- Work required
Your answer should consist of every line in the records that holds "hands".

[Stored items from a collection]
--

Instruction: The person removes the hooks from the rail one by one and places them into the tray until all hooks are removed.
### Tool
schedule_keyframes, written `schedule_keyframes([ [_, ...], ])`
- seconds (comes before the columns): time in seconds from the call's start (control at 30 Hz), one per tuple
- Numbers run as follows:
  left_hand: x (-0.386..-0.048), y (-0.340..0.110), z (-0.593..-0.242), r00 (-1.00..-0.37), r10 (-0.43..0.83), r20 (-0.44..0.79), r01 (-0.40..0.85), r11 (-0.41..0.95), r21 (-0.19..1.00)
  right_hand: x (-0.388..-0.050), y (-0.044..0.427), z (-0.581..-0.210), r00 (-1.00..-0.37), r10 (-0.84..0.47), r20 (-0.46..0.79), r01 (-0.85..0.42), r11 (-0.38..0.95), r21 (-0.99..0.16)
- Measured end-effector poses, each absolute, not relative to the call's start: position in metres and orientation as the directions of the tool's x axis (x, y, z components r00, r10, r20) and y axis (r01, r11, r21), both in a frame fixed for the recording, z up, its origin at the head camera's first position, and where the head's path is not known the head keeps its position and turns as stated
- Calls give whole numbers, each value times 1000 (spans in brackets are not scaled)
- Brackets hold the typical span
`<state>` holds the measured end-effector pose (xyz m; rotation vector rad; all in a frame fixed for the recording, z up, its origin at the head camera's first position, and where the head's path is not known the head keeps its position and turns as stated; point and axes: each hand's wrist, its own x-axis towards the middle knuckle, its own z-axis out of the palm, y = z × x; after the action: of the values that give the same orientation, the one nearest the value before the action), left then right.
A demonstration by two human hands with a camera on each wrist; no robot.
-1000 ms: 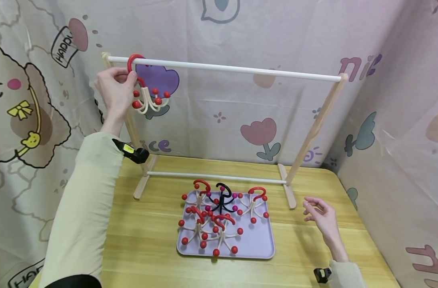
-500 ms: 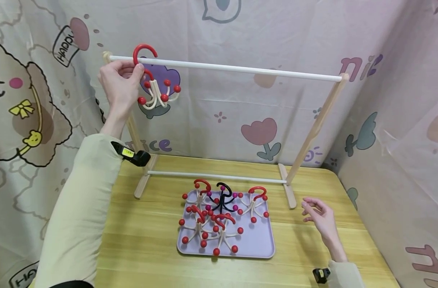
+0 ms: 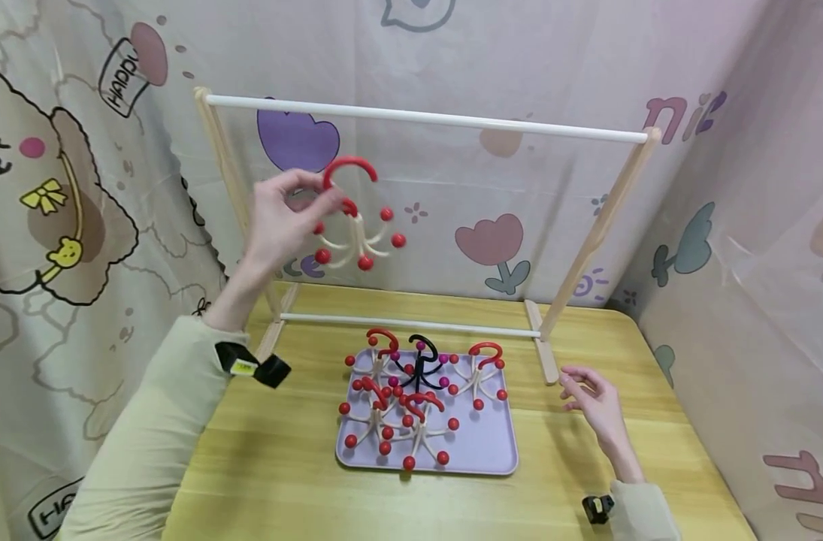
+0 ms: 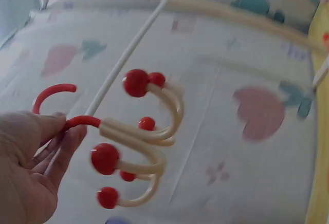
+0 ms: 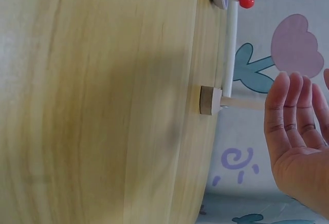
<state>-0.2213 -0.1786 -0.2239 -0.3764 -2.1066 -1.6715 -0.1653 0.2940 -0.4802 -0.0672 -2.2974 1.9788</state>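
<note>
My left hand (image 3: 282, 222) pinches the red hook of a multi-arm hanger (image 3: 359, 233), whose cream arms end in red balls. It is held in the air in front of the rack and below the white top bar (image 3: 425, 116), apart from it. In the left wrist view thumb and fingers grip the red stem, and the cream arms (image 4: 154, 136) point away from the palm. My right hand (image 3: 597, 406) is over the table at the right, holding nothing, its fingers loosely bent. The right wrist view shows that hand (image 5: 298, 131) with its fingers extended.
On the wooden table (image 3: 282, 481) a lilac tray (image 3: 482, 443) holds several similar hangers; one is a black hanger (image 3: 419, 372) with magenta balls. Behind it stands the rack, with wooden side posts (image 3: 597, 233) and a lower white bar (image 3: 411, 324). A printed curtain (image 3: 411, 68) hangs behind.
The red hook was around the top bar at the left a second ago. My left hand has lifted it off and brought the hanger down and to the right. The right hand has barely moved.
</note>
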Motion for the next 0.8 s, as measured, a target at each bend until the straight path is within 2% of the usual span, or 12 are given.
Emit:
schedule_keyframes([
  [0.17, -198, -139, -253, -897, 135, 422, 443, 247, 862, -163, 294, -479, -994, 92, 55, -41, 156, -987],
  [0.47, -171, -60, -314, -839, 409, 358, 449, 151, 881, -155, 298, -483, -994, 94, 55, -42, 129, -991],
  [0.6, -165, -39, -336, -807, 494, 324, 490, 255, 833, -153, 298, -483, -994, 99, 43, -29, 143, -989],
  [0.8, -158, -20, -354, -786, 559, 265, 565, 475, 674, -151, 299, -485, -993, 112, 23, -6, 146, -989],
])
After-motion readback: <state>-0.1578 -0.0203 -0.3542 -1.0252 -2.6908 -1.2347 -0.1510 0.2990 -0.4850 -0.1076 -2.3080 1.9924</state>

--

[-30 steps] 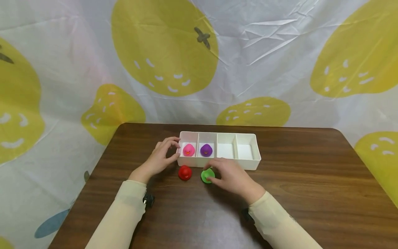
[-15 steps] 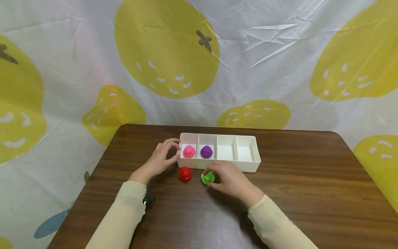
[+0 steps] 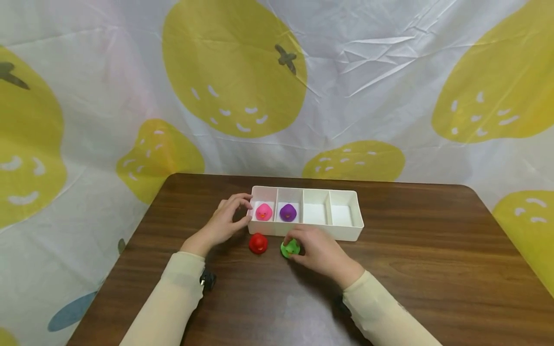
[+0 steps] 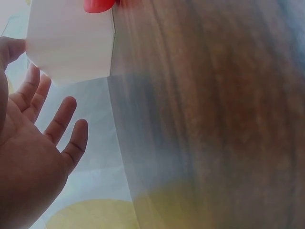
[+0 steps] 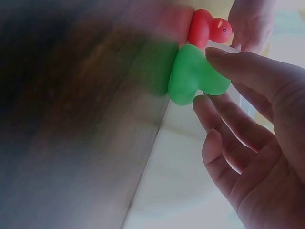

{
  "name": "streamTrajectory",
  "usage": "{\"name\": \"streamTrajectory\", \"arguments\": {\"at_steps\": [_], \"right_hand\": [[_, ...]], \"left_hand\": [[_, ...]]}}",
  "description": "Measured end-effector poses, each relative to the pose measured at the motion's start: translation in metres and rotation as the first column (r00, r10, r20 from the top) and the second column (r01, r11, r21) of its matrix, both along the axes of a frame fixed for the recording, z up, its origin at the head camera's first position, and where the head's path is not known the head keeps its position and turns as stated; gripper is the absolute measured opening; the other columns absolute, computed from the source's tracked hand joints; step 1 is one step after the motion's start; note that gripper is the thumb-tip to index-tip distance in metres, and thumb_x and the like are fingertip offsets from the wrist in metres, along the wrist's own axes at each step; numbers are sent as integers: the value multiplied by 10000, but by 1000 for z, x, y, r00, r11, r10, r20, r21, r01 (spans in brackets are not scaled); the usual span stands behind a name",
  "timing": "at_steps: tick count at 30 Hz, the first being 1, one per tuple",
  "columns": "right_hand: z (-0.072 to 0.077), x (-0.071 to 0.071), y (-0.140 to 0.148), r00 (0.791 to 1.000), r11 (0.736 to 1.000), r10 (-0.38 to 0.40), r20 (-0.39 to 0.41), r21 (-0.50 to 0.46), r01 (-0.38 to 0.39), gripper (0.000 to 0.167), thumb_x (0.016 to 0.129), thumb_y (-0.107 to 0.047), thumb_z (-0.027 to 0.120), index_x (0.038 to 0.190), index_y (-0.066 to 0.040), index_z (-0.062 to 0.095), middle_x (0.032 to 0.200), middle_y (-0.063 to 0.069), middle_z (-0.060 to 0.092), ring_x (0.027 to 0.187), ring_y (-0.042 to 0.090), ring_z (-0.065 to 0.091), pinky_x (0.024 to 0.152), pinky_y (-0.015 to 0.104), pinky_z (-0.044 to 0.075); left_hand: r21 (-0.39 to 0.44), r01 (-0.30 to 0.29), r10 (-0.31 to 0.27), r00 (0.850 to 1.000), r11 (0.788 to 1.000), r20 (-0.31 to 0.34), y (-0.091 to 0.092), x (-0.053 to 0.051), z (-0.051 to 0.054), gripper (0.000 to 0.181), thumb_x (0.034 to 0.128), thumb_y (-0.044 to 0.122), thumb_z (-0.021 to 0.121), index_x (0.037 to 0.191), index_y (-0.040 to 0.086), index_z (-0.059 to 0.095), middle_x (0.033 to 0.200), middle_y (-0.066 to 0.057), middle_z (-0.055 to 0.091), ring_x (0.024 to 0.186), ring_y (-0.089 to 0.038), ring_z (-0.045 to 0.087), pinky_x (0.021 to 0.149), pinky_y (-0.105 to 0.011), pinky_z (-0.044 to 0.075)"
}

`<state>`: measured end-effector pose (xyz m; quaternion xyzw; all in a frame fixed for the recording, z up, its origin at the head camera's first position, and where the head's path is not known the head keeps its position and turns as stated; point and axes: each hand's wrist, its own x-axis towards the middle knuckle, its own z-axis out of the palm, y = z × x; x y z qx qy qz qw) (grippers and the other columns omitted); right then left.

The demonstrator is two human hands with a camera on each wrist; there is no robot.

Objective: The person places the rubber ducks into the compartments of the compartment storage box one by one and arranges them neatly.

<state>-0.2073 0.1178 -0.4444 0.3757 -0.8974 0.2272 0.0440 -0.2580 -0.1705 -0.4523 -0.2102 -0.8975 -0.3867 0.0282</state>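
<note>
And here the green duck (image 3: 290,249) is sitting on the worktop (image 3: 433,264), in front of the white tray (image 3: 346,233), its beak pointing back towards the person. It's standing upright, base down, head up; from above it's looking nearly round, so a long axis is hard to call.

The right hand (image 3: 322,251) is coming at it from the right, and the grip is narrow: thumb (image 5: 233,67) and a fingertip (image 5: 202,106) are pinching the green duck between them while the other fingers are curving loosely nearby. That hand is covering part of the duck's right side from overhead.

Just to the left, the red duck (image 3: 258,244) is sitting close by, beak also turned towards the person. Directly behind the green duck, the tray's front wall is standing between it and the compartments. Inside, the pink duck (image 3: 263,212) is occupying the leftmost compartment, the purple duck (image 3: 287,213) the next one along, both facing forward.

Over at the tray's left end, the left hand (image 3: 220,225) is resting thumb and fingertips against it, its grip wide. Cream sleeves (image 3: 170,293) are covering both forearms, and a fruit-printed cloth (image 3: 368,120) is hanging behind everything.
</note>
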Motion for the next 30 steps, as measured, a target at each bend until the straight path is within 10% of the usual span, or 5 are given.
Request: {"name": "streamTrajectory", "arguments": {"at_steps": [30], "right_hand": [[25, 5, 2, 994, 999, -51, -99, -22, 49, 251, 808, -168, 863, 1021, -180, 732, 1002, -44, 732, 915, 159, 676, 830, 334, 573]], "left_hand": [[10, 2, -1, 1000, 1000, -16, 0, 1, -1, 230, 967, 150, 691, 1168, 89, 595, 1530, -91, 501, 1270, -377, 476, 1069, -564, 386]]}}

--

- Your response
A demonstration by two human hands with a camera on each wrist; no robot.
The demonstrator is two human hands with a camera on each wrist; there is no robot.

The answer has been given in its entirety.